“Prophesy is a good line of business, but it is full of risks.” – Mark Twain
In our previous reports, we developed a framework to analyze FOMC and private sector forecast behavior, and our analysis suggested that the FOMC is overly optimistic.1 That is, the FOMC paints a positive picture by forecasting trend-like growth and a “controlled” inflation outlook. Our final report of this series examines whether FOMC and private sector growth and inflation forecasts are consistent with the corresponding fed funds rate forecasts.
Our analysis suggests that the FOMC under-forecasted the fed funds rate, while the Blue Chip consensus, a proxy for private sector forecast behavior, over-forecasted the fed funds rate for the complete time period. Under Fed Chair Bernanke’s leadership, the FOMC under-forecasted the fed funds rate, while the Blue Chip consensus over-forecasted the fed funds rate for the same period. But under Chair Yellen, the FOMC over-forecasted the fed funds rate, while the Blue Chip consensus continued to over-forecast the fed funds rate for the same period.
At first glance, the Blue Chip consensus’ forecasting behavior seems “consistent,” as overforecasting the fed funds rate is consistent with over-forecasting GDP growth.
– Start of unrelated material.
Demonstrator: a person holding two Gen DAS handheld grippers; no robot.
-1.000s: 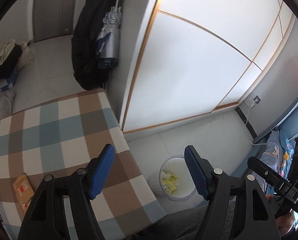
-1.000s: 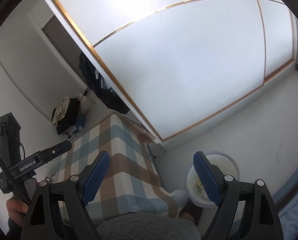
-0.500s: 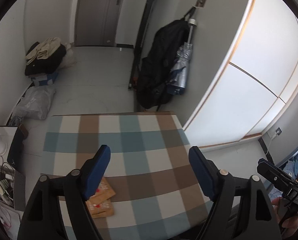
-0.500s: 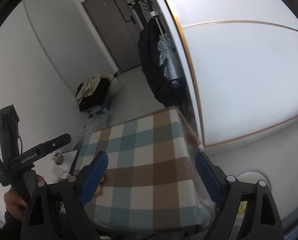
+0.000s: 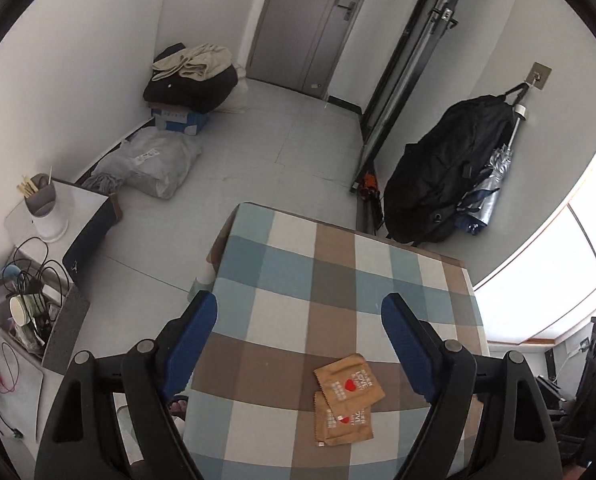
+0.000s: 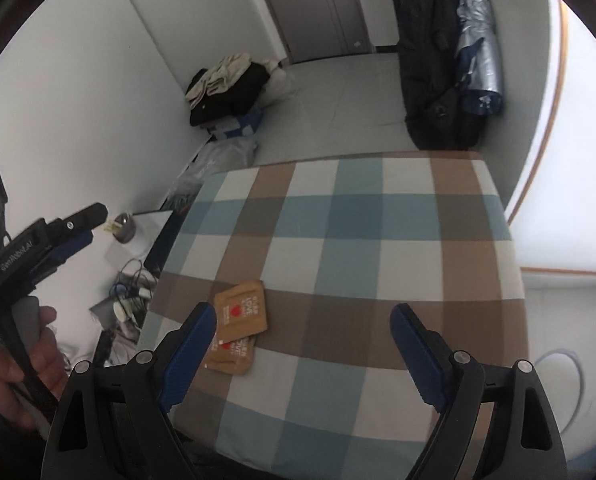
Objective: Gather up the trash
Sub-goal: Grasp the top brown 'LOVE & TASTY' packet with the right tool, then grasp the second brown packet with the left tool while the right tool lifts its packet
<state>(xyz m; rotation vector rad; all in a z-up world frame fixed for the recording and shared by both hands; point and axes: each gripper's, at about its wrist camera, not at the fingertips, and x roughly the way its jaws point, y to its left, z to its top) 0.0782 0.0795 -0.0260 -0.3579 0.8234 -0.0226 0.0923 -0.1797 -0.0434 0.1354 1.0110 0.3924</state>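
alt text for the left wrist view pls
Two brown paper packets, overlapping, lie on a checked tablecloth between the open, empty jaws of the left gripper. Beyond are a grey floor, a door, and a black bag hanging beside a silver umbrella.

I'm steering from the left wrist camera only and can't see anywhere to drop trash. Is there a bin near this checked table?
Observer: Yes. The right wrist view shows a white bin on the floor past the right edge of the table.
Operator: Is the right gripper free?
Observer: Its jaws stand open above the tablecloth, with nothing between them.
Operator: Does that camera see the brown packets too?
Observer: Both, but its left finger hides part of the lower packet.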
In theory, a stronger growth outlook would suggest a higher fed funds rate, all else equal. The same theoretical standards would characterize the FOMC’s forecasting behavior as “inconsistent,” as the FOMC underforecasted the fed funds rate, but over-forecasted GDP growth for the same time period.
However, the FOMC and Blue Chip consensus forecasts seem to be consistent with their respective objectives. For example, the private sector’s objective likely includes informing decision makers about potential changes in the economic regime, such as rising borrowing costs. Moreover, the fed funds rate is an important element in determining borrowing costs, and a stronger growth outlook would boost borrowing costs, all else equal. Private sector forecasts could send signals about the potential for higher borrowing costs via over-forecasting the fed funds rate. The FOMC’s stronger GDP growth forecasts and under-forecasts of the fed funds rate are also likely consistent with the FOMC’s dual mandate of price stability and fostering maximum employment. That is, the FOMC could be forecasting an economic outlook consistent with its mandate, where the economy is growing close to its potential without excessive inflationary pressures, so the fed funds rate increases only gradually.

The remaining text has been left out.